Stack	Metrics	Logs	Traces	Notes
LGTM	Mimir/Prometheus	Loki	Tempo	Grafana unified; cost-effective at scale
ELK + Jaeger	Elastic APM	Elasticsearch	Jaeger	Rich log search; higher index cost
Datadog / New Relic	SaaS	SaaS	SaaS	Fast setup; vendor lock-in, cost
Cloud native	CloudWatch / Azure Monitor	Same	X-Ray / App Insights	Good if all-in on one cloud
OpenTelemetry hub	OTel Collector → any	OTel logs	OTel traces	Instrument once, swap backends

Signal	Alert on?	Store
Metrics (RED, SLO burn)	Yes — primary paging	Prometheus / Mimir
Traces	Via tail sampling rules	Tempo / Jaeger
Logs	Rare — security anomalies	Loki / Elasticsearch
Correlation ID	—	All three signals

Minimum viable: Micrometer + Prometheus + Grafana + OTel traces + JSON logs + Loki.
Gate prod on: RED dashboards, one SLO, trace_id in every log line.

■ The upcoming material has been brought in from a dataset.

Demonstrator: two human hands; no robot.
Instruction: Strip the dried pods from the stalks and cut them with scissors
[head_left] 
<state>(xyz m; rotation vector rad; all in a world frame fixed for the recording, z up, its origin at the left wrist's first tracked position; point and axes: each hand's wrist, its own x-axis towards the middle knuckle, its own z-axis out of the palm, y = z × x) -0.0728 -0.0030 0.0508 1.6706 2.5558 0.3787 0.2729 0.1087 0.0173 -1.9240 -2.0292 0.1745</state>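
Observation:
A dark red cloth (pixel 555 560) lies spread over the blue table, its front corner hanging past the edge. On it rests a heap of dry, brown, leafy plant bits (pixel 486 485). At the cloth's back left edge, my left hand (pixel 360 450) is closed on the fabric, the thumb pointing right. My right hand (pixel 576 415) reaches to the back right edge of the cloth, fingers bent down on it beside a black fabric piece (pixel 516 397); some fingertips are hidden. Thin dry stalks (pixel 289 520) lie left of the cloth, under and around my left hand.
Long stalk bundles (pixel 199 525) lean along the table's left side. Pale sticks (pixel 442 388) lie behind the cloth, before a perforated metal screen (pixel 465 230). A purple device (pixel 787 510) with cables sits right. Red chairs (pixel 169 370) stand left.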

Deployment strategy comparison

Strategy	Traffic shift	Rollback speed	Cost / complexity	Best for
Rolling update	Gradual pod replace	Re-roll previous image	Low — K8s default	Stateless, backward-compatible
Blue-green	Instant flip	Seconds — switch back	2× infra during cutover	Critical paths, schema compatible
Canary	1→5→25→100%	Auto on SLO regression	Medium — metrics gates	High-risk releases
Feature flags	Code deployed dark	Toggle off instantly	Flag lifecycle debt	Decouple deploy from release
GitOps	Git PR → reconcile	Revert Git commit	Medium — Argo/Flux setup	Auditable prod changes

Combine	Why
GitOps + rolling	Default safe baseline
GitOps + canary + SLO	Automated promotion/rollback
Feature flags + any deploy	Kill switch without redeploy
Blue-green + DB migrations	Expand-contract schema phases

Never kubectl set image in prod without Git record.
Canary promotion gates: error rate, p99 latency, business metric (conversion).